1. A state estimation apparatus comprising:

at least one processor; and

a memory configured to store a program executable by the at least one processor;

wherein

the at least one processor is configured to: acquire a biological signal of a subject, in a certain period in which the biological signal is being acquired, set as a plurality of extraction time windows a plurality of time windows having mutually different time lengths, extract a feature value of the biological signal in each of the plurality time windows, and estimate a state of the subject based on the extracted feature value.

2. The state estimation apparatus according to claim 1, wherein the at least one processor is configured to further set, as the plurality of extraction time windows, a plurality of time windows having identical time lengths at mutually different positions on a time axis.

3. The state estimation apparatus according to claim 1, wherein at least two of the plurality of extraction time windows are set so as to have a gap therebetween on a time axis.

4. The state estimation apparatus according to claim 1, wherein at least two of the plurality of extraction time windows are set so as to partially overlap each other on a time axis.
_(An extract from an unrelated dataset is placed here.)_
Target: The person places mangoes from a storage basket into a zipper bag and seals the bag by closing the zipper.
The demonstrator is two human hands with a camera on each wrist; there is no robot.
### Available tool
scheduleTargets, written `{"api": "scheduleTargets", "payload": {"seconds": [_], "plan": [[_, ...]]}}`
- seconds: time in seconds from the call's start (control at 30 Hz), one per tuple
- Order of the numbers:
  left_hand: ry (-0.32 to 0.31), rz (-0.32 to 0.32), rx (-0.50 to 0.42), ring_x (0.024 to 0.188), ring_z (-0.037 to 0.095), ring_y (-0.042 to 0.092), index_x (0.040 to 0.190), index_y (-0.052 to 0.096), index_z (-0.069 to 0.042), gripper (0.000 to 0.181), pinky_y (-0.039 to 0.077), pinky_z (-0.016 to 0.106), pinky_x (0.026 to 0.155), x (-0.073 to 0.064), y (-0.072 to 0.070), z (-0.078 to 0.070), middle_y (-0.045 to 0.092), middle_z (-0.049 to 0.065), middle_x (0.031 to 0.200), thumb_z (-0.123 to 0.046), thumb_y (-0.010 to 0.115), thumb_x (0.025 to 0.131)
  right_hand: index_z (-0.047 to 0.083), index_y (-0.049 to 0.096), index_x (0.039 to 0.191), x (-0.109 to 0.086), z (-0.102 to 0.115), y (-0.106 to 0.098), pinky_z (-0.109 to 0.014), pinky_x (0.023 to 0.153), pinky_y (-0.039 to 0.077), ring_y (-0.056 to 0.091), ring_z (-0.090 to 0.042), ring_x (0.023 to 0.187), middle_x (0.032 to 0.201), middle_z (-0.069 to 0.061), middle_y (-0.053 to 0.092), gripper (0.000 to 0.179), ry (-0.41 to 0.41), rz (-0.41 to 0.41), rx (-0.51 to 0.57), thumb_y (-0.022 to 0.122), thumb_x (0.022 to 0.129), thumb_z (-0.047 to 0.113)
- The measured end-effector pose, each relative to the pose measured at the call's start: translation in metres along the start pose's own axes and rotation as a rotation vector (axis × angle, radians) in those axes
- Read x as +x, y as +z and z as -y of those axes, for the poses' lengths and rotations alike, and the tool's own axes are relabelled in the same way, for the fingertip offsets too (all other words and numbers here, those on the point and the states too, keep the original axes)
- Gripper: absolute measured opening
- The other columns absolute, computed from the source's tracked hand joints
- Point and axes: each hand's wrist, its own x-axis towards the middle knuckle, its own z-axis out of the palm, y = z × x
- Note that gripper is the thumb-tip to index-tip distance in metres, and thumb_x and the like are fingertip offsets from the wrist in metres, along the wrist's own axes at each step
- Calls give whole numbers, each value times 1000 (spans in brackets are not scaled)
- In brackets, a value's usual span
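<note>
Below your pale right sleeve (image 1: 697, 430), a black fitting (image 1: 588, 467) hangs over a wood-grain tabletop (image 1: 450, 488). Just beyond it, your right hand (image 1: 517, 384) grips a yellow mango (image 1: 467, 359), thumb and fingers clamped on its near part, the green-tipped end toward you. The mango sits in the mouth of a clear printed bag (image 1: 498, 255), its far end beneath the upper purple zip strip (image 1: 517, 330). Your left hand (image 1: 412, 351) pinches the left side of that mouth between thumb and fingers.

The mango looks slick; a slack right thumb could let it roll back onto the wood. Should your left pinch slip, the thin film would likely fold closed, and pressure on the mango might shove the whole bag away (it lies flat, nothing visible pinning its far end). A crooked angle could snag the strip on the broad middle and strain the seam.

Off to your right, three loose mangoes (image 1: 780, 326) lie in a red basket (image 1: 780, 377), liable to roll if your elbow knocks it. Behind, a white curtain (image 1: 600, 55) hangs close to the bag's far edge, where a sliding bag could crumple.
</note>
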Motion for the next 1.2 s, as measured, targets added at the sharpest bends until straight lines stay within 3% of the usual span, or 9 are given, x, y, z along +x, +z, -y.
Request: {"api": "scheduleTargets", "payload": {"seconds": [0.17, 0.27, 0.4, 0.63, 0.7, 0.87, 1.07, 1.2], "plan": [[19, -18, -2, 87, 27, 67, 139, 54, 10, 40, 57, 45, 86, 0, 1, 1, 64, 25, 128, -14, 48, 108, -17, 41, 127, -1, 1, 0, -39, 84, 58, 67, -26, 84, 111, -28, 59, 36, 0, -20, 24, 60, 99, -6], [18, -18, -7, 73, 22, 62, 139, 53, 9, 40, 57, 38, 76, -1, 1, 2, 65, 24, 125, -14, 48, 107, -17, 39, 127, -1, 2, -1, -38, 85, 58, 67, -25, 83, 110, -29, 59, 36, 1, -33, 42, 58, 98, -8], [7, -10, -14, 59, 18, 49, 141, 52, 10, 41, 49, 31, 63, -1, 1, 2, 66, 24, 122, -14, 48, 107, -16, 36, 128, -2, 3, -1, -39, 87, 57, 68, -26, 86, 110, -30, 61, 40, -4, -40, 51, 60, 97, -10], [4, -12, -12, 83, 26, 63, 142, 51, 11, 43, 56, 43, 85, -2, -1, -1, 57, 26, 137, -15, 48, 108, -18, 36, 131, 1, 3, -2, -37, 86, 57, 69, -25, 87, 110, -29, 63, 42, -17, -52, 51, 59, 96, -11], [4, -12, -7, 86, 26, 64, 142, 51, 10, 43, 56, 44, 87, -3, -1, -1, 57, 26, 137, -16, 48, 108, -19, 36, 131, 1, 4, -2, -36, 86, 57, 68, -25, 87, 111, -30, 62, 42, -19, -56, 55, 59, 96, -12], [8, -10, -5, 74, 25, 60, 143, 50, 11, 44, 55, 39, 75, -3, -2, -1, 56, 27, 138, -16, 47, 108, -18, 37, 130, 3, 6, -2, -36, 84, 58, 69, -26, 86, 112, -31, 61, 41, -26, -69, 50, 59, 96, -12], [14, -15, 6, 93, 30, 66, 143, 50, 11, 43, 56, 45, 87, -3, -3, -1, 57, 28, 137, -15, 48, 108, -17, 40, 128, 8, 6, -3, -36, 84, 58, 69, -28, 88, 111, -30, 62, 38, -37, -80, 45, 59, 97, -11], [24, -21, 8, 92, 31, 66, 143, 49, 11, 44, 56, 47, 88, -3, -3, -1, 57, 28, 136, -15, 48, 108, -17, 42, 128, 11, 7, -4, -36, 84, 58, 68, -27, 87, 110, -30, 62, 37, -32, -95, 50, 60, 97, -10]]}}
5. The state estimation apparatus according to claim 1, wherein at least two of the plurality of extraction time windows are set so as to be continuous with each other without overlapping and without a gap therebetween on a time axis.
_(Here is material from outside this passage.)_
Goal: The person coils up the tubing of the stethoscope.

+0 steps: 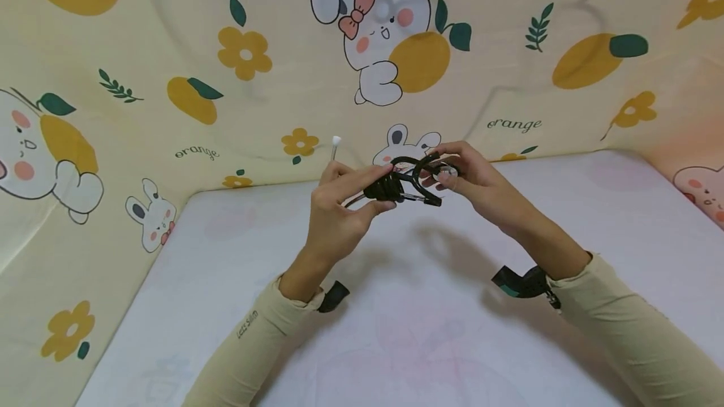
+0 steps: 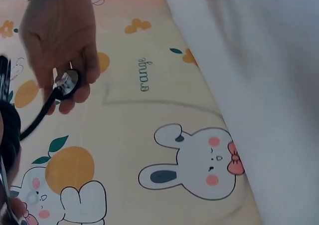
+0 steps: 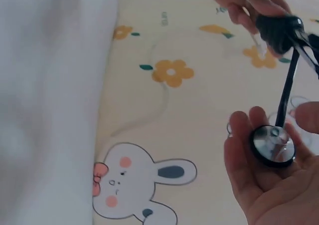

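Observation:
Both hands hold a black stethoscope (image 1: 387, 186) up above the white surface. Its tubing is wound into a thick bundle, which my left hand (image 1: 339, 212) pinches between thumb and fingers. A thin metal ear tube with a white tip (image 1: 336, 141) sticks up behind that hand's fingers. My right hand (image 1: 477, 187) holds the round metal chest piece (image 3: 273, 145), its fingers curled beneath it. A stretch of black tubing (image 3: 286, 93) runs from the chest piece to the bundle. In the left wrist view, only an edge of the bundle (image 2: 10, 130) shows at the left border.
A white padded surface (image 1: 362, 331) lies below the hands. Behind it stands a cream cloth (image 1: 271, 105) printed with rabbits, oranges and flowers. Dark wrist-camera mounts (image 1: 520, 282) sit at both beige sleeves (image 1: 628, 325).

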`<state>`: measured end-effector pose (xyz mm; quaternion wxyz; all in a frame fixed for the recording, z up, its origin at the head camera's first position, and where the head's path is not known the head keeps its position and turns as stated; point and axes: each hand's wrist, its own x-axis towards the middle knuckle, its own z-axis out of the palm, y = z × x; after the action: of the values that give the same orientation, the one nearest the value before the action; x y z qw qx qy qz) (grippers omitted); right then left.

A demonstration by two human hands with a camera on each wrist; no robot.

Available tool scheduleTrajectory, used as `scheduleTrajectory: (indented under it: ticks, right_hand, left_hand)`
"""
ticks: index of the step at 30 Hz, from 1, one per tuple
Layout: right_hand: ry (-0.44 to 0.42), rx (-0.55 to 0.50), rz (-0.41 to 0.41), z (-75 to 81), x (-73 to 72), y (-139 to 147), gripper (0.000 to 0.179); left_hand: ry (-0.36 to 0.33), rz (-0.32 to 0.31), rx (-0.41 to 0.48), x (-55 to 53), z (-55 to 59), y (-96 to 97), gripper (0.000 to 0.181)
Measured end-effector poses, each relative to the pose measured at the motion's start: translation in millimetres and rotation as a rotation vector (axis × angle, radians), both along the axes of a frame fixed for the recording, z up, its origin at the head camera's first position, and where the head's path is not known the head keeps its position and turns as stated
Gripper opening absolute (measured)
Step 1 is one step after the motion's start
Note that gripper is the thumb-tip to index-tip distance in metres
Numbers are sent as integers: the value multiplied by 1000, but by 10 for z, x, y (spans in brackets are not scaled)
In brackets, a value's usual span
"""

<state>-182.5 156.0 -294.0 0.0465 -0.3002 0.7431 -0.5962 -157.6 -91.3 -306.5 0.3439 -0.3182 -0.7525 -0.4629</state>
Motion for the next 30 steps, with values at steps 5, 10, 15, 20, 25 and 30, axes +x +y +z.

6. The state estimation apparatus according to claim 1, wherein the biological signal of the subject is at least one selected from a pulse wave and a body motion.

7. The state estimation apparatus according to claim 6, wherein the feature value is at least one selected from the group consisting of a frequency-based feature value based on a frequency of a heartbeat interval obtained from the pulse wave of a human that is the subject, a time-based feature value obtained from time series data of the heartbeat interval, a time-based feature value obtained from time series data of the body motion of the human, and a respiration-based feature value that is a feature value based on a respiratory variation component included in the heartbeat interval.
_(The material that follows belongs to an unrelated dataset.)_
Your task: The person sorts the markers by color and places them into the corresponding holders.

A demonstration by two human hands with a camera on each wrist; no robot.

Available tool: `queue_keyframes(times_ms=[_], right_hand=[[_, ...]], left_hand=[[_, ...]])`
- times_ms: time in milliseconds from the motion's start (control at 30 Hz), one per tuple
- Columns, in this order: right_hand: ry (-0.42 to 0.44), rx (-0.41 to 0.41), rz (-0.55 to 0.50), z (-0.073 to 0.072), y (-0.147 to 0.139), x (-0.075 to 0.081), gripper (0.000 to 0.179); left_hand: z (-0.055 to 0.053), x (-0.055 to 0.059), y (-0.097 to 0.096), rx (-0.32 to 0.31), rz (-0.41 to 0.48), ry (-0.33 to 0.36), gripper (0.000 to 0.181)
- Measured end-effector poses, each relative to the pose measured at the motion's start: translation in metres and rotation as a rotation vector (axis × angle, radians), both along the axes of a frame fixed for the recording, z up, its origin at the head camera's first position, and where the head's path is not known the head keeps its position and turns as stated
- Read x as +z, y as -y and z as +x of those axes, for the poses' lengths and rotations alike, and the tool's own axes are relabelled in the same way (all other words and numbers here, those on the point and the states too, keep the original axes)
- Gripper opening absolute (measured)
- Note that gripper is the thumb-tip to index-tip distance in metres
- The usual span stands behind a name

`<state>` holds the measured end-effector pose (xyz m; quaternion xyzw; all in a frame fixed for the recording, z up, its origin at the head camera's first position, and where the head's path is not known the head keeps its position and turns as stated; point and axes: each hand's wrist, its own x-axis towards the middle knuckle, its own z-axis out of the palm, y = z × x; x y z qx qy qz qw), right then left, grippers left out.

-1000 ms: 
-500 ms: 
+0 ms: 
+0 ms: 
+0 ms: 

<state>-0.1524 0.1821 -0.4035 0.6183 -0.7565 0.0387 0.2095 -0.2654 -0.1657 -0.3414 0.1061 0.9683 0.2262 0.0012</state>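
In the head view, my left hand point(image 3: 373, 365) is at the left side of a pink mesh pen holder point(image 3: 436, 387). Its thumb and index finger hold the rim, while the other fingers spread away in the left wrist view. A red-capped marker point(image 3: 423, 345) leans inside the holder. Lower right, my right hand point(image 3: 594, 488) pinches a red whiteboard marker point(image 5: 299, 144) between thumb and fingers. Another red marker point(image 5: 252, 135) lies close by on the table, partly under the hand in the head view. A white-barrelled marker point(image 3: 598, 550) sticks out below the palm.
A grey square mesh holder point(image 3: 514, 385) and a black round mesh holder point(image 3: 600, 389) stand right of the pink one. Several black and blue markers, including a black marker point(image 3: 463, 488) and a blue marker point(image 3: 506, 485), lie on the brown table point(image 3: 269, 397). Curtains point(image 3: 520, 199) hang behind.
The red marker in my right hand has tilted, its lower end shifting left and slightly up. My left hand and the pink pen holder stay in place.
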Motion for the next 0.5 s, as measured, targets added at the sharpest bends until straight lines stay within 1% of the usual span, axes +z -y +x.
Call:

8. The state estimation apparatus according to claim 7, wherein the respiration-based feature value is at least one selected from the group consisting of an average value of the respiratory variation component in the plurality of extraction time windows, a standard deviation of the respiratory variation component in the plurality of extraction time windows, a minimum value of the respiratory variation component in the plurality of extraction time windows, and a maximum value of the respiratory variation component in the plurality of extraction time windows.

9. A state estimation method comprising:

acquiring a biological signal of a subject;

in a certain period in which the biological signal is being acquired, setting as a plurality of extraction time windows a plurality of time windows having different time lengths;

extracting a feature value of the biological signal in each of the plurality of extraction time windows; and

estimating a state of the subject based on the extracted feature value.

10. A non-transitory recording medium storing a program that causes a computer to:

acquire a biological signal of a subject;

in a certain period in which the biological signal is being acquired, set as a plurality of extraction time windows a plurality of time windows having different time lengths;

extract a feature value of the biological signal in each of the plurality of extraction time windows; and

estimate a state of the subject based on the extracted feature value.